Basic Charge Coolers:
1. Intercooler: Make sure it's a really damn nice one. My personal favorite is a GReddy type-31. Not too small, so it cools of very well. Not too big, so you don't lose too much throttle response.
2. Start your system off with a cooler intake charge. Instead of just sticking a filter on the compressor housing of you turbo and calling it a day, basically allowing the turbo to suck in already uber-hot air, run 2 feet or so of piping to stick the filter on the opposite side of the engine bay of the intercooler.
Advanced Charge Coolers:
1. Intercooler sprayer can be used to lower intake temps dramatically. A Cry02 system can be used as an intercooler sprayer, intake air cooler, and fuel cooler all at once, for phenomenal power gains.
2. Nitrous Spray Intercooler kits have a cooling effect as well, but I would go with the Cry02 kit, because it is developed by DEI, one of the best manufacturers of temp-control pieces around.

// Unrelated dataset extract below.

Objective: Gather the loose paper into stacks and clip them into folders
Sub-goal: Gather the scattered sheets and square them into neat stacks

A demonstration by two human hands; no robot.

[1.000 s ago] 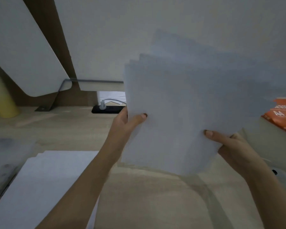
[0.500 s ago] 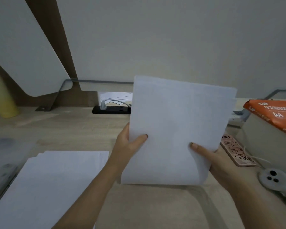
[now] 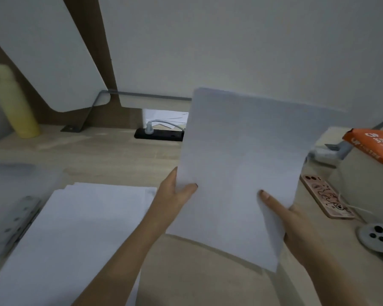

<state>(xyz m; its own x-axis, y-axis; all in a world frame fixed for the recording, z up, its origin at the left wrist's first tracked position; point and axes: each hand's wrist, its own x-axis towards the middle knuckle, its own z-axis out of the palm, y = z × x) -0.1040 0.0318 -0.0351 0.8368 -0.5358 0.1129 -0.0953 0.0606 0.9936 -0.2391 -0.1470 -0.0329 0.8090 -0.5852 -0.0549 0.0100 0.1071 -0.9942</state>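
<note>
At the near left a translucent folder lies open on the desk, with its metal clip bar bare. A flat stack of white sheets lies just right of the bar; I cannot tell whether it rests on the folder's cover. At the far right an orange paper wrapper sits on a pale box, its contents unseen.

The held sheaf stands nearly upright above the middle of the desk, white and blank, edges squared. The left hand grips its left edge, thumb curled over the front. The right hand pinches the lower right part the same way.

The sheaf hides both hands' fingers and one end of a black power strip. The wrapper is cut off at the right, and the folder is blurred.
</note>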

3. Air-to-Water Intercoolers, set up correctly, can yield incredibly efficiency numbers, and under race conditions can even push efficiency numbers above 100%...that is it cools the air charge to BELOW ambient air temperatures.
"Expert" cooler
1. Water/Alchohol injection kits are used to DRASTICALLY reduce intake air temps, allowing for several extra pounds of boost when activated. These are difficult to mess with, but are well well well worth it when used properly.

Fuel delivery is also a major issue. Lean mixtures are most likely to knock, due to the overabundance of oxygen in the cylinders. One of the most basic ways to reduce turbo "problems" is to make sure you have enough fuel getting in the cylinders. In fact, this is ESSENTIAL.